Présentation de l'entreprise
TOYO Co., Ltd. operates as an integrated manufacturer within the technology sector, specifically focusing on the solar industry. The company orchestrates the entire solar power supply chain by managing upstream wafer and silicon production, midstream solar cell fabrication, and downstream photovoltaic module manufacturing across Asia and the United States. This diversified operational model allows the firm to capture value at multiple stages of the renewable energy value chain, positioning it as a comprehensive player in the clean energy infrastructure market. With a market capitalization of $377.95M and an annual revenue of $177.98M, the entity demonstrates a significant operational footprint supported by a workforce of 528 employees. These valuation and revenue figures indicate that TOYO maintains a substantial asset base and market presence, reflecting its established position as a mid-to-large-cap entity capable of influencing supply dynamics within the competitive solar manufacturing landscape.
Santé financière
The company reported a revenue of $177.98M for the trailing twelve months, generating a net income of $17.33M and an EBITDA of $19.98M during the same period. The disparity between the total revenue and the net income reveals a cost structure where operating expenses, taxes, and interest obligations consume approximately 89.3% of gross sales, leaving a profit margin of 13.7%. Furthermore, the free cash flow stands at $-1,036,766, which signifies a period of negative liquidity generation where capital expenditures or working capital requirements exceed cash inflows from operations. Despite the negative cash flow, the balance sheet shows a cash reserve of $28.19M against total debt of $149.35M, indicating a highly leveraged position where liabilities significantly outweigh liquid assets. This leverage is underscored by a debt-to-equity ratio of 212.62, suggesting the company relies heavily on creditor financing rather than shareholder equity to fund its operations and expansion. Liquidity constraints are further highlighted by a current ratio of 0.47, meaning current assets are less than half of current liabilities, which presents challenges in meeting short-term obligations without refinancing or asset sales. Return metrics provide mixed signals on management effectiveness, with a return on equity of 32.7% indicating efficient use of shareholder capital, contrasted sharply by a return on assets of -0.8% which reflects the difficulty in generating profit relative to the total asset base.

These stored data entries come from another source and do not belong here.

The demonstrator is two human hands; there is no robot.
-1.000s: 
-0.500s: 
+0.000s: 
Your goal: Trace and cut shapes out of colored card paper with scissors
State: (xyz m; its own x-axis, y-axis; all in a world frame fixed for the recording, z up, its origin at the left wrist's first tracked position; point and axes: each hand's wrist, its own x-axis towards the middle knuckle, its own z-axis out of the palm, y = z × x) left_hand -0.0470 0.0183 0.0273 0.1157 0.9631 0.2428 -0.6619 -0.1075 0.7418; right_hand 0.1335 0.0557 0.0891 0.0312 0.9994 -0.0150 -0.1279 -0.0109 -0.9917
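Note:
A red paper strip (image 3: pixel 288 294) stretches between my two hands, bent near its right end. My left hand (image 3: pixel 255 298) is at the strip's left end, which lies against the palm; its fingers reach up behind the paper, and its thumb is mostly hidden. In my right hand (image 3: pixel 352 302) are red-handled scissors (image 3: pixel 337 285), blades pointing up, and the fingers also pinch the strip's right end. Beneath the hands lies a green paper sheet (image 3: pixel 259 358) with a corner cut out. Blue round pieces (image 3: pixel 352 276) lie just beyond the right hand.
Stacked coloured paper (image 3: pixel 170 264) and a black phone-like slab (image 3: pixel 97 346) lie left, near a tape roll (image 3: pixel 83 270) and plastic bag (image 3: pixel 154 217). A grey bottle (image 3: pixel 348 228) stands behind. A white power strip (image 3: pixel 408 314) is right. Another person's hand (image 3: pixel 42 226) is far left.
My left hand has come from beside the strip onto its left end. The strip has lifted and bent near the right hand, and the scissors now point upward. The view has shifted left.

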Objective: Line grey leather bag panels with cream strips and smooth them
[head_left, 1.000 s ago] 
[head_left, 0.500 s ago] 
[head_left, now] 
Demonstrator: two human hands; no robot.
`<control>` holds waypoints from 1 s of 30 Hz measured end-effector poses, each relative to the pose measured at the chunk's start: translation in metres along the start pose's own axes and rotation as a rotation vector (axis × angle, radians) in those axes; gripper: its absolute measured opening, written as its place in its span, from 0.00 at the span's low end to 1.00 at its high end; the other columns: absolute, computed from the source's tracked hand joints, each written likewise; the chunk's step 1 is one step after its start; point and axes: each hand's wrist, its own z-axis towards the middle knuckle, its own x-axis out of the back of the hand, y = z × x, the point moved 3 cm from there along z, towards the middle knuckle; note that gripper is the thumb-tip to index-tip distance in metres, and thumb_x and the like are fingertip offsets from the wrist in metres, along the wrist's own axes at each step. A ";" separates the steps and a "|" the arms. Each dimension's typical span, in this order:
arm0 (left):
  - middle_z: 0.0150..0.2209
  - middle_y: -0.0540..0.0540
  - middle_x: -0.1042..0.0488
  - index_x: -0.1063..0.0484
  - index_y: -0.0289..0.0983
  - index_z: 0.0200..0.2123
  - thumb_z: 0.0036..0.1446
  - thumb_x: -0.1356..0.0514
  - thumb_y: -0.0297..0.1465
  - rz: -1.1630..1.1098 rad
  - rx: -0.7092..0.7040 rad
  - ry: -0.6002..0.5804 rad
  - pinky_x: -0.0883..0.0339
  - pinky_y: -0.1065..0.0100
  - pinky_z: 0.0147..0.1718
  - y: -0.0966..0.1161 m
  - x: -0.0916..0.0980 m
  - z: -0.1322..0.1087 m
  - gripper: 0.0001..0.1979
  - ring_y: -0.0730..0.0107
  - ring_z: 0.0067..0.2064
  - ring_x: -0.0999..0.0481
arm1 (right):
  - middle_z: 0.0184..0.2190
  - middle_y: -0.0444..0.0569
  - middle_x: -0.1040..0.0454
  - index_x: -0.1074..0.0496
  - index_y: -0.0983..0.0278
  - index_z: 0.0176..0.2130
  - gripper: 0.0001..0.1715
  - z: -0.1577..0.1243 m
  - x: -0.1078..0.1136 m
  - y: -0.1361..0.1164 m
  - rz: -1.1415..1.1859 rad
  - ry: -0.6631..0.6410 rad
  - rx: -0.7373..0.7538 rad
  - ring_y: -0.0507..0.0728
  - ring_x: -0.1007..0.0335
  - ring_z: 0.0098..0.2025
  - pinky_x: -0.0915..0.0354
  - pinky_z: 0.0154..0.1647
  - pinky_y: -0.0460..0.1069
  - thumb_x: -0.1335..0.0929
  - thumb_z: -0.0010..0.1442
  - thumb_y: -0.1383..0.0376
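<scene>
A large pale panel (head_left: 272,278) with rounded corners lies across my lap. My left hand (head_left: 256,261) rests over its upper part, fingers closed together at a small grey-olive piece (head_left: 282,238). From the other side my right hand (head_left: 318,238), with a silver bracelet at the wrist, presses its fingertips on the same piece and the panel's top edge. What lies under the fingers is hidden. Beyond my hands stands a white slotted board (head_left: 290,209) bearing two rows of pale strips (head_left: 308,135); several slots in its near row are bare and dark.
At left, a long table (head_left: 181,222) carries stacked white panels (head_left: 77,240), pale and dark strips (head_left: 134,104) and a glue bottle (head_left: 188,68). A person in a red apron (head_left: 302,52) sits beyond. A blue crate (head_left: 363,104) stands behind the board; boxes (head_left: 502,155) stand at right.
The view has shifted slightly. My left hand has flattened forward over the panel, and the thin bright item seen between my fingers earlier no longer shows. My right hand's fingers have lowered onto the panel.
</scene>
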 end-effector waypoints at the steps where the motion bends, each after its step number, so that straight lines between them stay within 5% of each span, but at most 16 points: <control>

Évaluation de la valorisation
Valuation metrics for TOYO present a distinct contrast between historical performance and forward expectations. The trailing twelve-month P/E ratio is 9.11, while the forward P/E is significantly lower at 2.54, implying that the market expects a substantial improvement in earnings per share or a re-rating of the stock that is not yet reflected in current trailing multiples. The price-to-book ratio stands at 5.42, indicating that the market values the company at more than five times its book value, which suggests a premium pricing for the company's assets and growth prospects in the solar sector. Alternative valuation measures, specifically a price-to-sales ratio of 2.12 and an EV/EBITDA of 24.43, suggest that the stock is priced based on sales volume and enterprise value relative to earnings before interest, taxes, depreciation, and amortization rather than just net income. In terms of trading range, the stock has seen a 52-week high of $10.98 and a 52-week low of $2.58, establishing a wide volatility band that investors must navigate when assessing entry points. The beta value of 0.82 indicates that the stock's price volatility is lower than the broader market benchmark, suggesting it may be less sensitive to general market fluctuations compared to high-beta technology stocks.
Growth & Income
Growth metrics reveal a decoupling between top-line expansion and bottom-line profitability. Revenue growth year-over-year is 0.7%, whereas earnings growth year-over-year is -78.6%, indicating that earnings are shrinking at a much faster rate than revenue, which implies rising costs or margin compression that are not being offset by sales volume. As a non-dividend payer, the company does not distribute cash to shareholders, evidenced by a dividend yield of N/A and a payout ratio of 0.0%, meaning the firm reinvests all available earnings back into the business to fund operations, debt reduction, or capacity expansion rather than providing income to investors. This reinvestment strategy is typical for companies in capital-intensive industries like solar manufacturing that require significant capital expenditure to maintain production capabilities and upgrade technology. Overall, the growth and income profile is characterized by modest revenue expansion, significant earnings contraction, and a total reliance on internal capital generation and external financing rather than dividend distributions or organic cash flow positivity.